Pull every line that includes the word "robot" out of the data below and copy it.
Top of SUPPLIED INFORMATION
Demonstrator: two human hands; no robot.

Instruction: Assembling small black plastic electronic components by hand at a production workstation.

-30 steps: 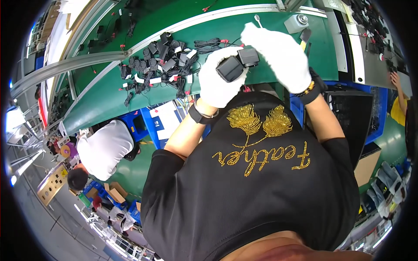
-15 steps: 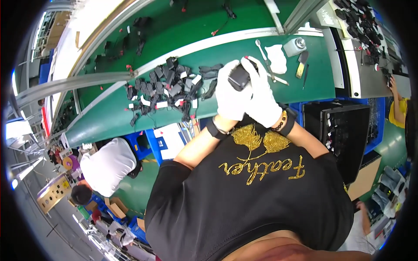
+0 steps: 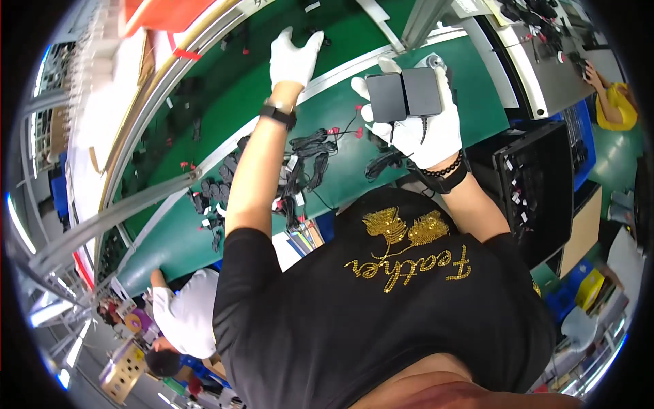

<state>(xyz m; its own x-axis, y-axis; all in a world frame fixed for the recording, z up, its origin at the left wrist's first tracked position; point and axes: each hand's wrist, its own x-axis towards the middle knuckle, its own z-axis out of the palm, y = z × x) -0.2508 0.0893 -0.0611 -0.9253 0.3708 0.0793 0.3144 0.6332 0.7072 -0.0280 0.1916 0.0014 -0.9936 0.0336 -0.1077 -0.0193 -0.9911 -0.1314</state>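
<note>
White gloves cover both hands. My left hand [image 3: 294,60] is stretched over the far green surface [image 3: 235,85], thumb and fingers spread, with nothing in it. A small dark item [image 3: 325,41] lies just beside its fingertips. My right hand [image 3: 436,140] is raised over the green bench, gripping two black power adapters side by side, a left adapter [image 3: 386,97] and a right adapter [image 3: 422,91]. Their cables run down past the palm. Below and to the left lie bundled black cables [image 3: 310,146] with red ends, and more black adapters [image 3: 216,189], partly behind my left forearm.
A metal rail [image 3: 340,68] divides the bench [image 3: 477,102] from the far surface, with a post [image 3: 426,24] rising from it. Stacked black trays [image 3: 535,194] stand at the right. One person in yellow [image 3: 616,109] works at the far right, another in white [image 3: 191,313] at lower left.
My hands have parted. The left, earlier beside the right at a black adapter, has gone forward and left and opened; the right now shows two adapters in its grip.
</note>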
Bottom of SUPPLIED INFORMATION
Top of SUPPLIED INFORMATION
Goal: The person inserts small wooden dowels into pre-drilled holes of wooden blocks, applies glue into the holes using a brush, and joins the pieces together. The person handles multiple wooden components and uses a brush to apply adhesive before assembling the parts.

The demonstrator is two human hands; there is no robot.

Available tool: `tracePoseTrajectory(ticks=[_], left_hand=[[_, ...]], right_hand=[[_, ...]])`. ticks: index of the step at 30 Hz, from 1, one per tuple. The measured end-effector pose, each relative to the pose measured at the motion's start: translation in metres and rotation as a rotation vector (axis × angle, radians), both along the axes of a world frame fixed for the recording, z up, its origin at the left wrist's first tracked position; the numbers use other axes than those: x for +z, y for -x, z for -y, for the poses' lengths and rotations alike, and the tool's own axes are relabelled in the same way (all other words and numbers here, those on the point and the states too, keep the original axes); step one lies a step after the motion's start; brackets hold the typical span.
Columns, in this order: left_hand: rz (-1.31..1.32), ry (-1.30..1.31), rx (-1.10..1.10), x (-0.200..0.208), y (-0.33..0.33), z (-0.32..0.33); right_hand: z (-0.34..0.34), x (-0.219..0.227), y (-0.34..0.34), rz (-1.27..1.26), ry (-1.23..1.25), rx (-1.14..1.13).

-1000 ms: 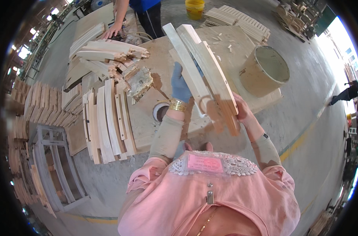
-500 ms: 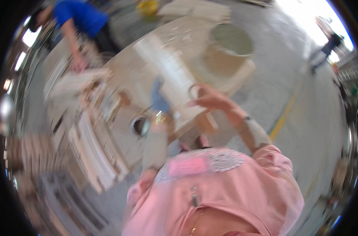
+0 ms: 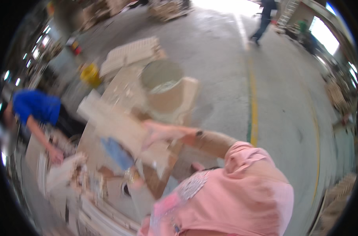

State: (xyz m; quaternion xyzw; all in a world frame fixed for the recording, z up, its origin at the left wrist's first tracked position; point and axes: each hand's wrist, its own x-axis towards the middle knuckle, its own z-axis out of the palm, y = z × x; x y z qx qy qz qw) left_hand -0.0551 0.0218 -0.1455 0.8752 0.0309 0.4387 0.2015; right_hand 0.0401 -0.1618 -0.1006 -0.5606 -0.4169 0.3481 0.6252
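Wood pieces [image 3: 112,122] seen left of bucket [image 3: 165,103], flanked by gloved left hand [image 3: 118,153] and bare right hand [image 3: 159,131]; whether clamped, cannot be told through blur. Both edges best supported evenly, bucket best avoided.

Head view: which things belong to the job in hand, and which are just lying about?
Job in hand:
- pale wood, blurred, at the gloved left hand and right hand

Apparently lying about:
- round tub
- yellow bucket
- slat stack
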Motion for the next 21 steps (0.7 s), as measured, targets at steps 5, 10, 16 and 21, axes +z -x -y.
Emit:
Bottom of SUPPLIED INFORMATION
WRITTEN RESPONSE
Demonstrator: two human hands; no robot.
The demonstrator is two human hands; there is no robot.

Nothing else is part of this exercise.